9        As permitted under Wis. Stat. § 895.46(1), the attorney general appeared in the action to contest whether Hendree was acting within the scope of his employment.  See Olson v. Connerly, 156 Wis. 2d 488, 492-93, 457 N.W.2d 479 (1990).  The attorney general’s motion for a ruling on Hendree’s refusal to cooperate in the litigation as a bar to indemnification had the effect of commencing a special proceeding for declaratory judgment.  See Wellens v. Kahl Ins. Agency, Inc., 145 Wis. 2d 66, 69, 426 N.W.2d 41 (Ct. App. 1988) (a nonparty’s motion to intervene is an example of a special proceeding); Wengerd v. Rinehart, 114 Wis. 2d 575, 582, 338 N.W.2d 861 (Ct. App. 1983) (a motion may initiate a special proceeding); Kroll v. Bartell, 101 Wis. 2d 296, 302, 304 N.W.2d 175 (Ct. App. 1981) (contempt is a special proceeding because the contemnor becomes a party to the contempt proceeding but not the principal action); Wis. Stat. § 806.04(2) (“Any person … whose rights, status or other legal relations are affected by a statute … may … obtain a declaration of rights, status or other legal relations thereunder.”).  Although the State was not formally designated a party to the action, it could have been.  See Olson, 156 Wis. 2d at 488 (caption designates State as “Intervening Defendant”).  The order declaring that Hendree was not entitled to indemnification had the effect of terminating the special proceeding and the attorney general’s appearance in the action.  A timely notice of appeal was necessary to obtain review of that ruling, despite that Hendree remained a party to the action.  See Wis. Stat. § 808.03(1) (an order which disposes of the entire matter in litigation as to one or more parties rendered in a special proceeding is a final order subject to appeal).  

10      Werner suggests that if there is no appellate jurisdiction, she will return to the trial court and ask that the prior final orders be vacated and reentered so a timely appeal may be filed.  See Edland v. Wisconsin Physicians Serv. Ins. Corp., 210 Wis. 2d 638, 640-41, 563 N.W.2d 519 (1997).  We question whether the jurisdictional infirmity can be cured in that fashion.  Edland involved a situation where the final order was entered without notice to any party and under circumstances where the trial court intended to give the parties notice of entry.  Id. at 644.  There is no suggestion that those circumstances exist here.  The trial court is not authorized to vacate a final judgment or order for the sole purpose of extending the time for appeal.  Id. at 647. 

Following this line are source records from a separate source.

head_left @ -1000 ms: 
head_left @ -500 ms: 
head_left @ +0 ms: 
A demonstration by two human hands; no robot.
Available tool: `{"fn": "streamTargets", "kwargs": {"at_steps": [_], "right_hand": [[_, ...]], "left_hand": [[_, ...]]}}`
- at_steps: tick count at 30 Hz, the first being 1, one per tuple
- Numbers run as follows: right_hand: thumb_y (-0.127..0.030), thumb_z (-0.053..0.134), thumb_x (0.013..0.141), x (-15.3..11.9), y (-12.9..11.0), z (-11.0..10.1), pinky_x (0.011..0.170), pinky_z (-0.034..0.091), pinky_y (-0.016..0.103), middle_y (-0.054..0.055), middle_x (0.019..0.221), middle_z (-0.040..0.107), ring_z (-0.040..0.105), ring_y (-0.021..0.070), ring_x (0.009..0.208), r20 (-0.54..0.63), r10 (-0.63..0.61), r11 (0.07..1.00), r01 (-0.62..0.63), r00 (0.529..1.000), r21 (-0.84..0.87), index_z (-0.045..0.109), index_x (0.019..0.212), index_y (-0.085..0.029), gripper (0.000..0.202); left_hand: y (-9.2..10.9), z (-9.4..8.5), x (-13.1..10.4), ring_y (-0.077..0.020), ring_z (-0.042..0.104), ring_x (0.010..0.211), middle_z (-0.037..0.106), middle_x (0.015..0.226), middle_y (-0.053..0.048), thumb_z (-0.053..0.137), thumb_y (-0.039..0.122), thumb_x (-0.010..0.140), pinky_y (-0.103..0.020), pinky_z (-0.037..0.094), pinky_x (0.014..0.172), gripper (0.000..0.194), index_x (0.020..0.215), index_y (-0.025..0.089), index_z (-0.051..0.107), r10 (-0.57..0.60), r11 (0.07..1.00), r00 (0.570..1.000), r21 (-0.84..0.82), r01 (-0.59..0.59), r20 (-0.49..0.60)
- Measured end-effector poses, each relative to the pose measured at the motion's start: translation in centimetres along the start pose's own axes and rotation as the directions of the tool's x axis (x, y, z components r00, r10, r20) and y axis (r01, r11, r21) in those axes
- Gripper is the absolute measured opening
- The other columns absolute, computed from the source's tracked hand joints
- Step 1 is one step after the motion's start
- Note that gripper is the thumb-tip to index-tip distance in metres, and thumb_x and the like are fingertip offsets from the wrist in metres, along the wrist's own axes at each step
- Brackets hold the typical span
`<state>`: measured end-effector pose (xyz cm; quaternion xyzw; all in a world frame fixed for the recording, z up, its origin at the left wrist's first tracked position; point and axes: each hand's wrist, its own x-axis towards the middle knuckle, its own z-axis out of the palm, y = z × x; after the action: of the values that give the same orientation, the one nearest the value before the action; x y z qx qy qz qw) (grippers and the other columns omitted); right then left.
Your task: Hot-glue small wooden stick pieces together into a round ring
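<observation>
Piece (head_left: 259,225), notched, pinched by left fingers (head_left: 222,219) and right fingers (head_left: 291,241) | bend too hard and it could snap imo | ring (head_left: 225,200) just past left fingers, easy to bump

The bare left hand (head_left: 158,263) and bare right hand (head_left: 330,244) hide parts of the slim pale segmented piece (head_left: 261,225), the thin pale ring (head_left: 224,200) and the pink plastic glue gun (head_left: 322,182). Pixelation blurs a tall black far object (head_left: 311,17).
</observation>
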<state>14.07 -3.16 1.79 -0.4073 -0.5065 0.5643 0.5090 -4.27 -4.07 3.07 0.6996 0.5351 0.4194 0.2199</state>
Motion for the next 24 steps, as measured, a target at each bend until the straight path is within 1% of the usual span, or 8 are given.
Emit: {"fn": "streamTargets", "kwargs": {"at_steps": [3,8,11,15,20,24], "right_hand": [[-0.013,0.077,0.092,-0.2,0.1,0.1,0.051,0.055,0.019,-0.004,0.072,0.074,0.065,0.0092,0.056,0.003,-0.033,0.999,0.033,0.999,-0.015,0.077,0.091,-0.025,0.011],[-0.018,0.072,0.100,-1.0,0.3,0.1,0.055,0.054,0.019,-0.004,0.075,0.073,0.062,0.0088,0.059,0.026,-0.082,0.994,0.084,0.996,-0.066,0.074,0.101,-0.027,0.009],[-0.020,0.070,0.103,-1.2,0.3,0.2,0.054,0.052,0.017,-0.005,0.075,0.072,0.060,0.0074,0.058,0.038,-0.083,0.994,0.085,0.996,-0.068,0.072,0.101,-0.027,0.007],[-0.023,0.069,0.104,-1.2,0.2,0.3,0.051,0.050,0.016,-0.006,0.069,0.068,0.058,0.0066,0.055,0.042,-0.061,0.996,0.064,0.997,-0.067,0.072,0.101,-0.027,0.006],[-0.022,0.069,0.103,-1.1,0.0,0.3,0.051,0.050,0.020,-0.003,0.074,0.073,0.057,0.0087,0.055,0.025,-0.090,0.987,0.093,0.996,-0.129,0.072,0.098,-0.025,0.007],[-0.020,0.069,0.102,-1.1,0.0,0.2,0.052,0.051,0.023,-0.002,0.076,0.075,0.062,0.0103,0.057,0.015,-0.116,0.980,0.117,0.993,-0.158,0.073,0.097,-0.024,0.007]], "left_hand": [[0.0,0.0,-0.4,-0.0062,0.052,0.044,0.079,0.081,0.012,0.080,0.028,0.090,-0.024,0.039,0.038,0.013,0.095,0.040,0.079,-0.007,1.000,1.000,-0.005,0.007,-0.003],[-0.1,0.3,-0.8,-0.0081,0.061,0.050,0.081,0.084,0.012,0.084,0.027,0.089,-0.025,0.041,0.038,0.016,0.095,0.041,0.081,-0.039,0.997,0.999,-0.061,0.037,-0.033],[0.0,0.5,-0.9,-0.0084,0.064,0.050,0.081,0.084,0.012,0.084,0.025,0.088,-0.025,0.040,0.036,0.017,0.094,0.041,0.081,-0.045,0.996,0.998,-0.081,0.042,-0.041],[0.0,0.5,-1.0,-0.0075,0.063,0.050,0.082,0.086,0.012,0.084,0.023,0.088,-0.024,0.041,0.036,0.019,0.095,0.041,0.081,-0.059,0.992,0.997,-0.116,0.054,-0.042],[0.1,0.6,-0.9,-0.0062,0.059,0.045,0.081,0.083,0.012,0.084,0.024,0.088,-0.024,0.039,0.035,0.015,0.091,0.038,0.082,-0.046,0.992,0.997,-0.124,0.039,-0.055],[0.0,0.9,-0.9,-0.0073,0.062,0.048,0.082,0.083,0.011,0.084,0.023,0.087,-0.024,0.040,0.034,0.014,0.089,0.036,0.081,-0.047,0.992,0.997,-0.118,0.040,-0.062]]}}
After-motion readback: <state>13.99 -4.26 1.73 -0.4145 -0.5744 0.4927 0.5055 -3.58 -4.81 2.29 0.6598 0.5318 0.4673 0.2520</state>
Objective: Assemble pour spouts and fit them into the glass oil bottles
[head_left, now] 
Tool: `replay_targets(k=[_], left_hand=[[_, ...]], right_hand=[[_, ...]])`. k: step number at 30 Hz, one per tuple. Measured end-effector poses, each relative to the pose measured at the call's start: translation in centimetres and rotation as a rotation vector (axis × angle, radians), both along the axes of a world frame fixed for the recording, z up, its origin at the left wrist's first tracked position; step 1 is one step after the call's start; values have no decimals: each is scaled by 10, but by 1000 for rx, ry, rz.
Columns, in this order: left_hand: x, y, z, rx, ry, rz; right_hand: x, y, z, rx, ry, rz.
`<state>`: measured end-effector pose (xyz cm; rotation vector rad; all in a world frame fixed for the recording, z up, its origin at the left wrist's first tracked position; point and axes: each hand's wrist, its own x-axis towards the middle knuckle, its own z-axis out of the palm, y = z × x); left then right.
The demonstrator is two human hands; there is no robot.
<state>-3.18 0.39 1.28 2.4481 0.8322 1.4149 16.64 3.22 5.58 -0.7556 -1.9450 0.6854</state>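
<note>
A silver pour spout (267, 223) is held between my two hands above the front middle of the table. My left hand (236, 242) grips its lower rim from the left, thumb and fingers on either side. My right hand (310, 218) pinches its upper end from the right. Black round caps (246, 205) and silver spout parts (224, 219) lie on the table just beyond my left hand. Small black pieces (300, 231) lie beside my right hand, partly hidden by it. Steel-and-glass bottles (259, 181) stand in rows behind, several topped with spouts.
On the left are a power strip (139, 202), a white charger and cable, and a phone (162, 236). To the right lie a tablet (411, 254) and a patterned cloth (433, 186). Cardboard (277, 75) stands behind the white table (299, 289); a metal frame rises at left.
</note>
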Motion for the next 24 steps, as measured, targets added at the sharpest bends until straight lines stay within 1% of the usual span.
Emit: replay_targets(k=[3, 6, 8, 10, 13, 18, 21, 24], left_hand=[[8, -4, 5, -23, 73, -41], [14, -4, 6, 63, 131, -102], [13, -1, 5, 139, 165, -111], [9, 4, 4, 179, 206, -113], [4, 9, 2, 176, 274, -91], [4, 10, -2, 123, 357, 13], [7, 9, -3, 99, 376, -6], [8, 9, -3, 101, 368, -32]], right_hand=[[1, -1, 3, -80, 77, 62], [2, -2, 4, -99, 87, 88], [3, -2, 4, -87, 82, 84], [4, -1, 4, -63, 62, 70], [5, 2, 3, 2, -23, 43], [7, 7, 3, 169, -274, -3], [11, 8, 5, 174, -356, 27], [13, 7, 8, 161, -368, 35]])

11      As a final matter, we observe that the appellant’s appendix fails to include the trial court’s reasoning.  It is essential that the appendix include the record items truly relevant and essential to understanding the issues raised, particularly the trial court’s oral ruling.  State v. Bons, 2007 WI App 124, ¶23, 301 Wis. 2d 227, 731 N.W.2d 367.  Counsel for the appellant is sanctioned $150 for providing a false appendix certification and providing a deficient appendix.  Id., ¶25.  Counsel shall pay $150 to the clerk of this court within thirty days of the release of this opinion.

            By the Court.—Appeal dismissed.




[1]  All references to the Wisconsin Statutes are to the 2007-08 version unless otherwise noted.

[2]  Honeck is represented by the attorney general’s office on appeal.  Hendree does not appear as a respondent on appeal. 

[3]  Entry is accomplished when the order is signed by the judge and filed in the office of the clerk of courts.  Wis. Stat. §§ 806.06(1)(a), (1)(b); 807.11(2).  The clerk’s date stamp is presumptively the day the order or judgment was entered.  Boston Old Colony Ins. Co. v. International Rectifier Corp., 91 Wis. 2d 813, 824, 284 N.W.2d 93 (1979).  We note that the notice of appeal is untimely as to either date of entry. 

[4]  We do not address Werner’s standing to assert Hendree’s entitlement to indemnification in order to obtain her judgment against the state.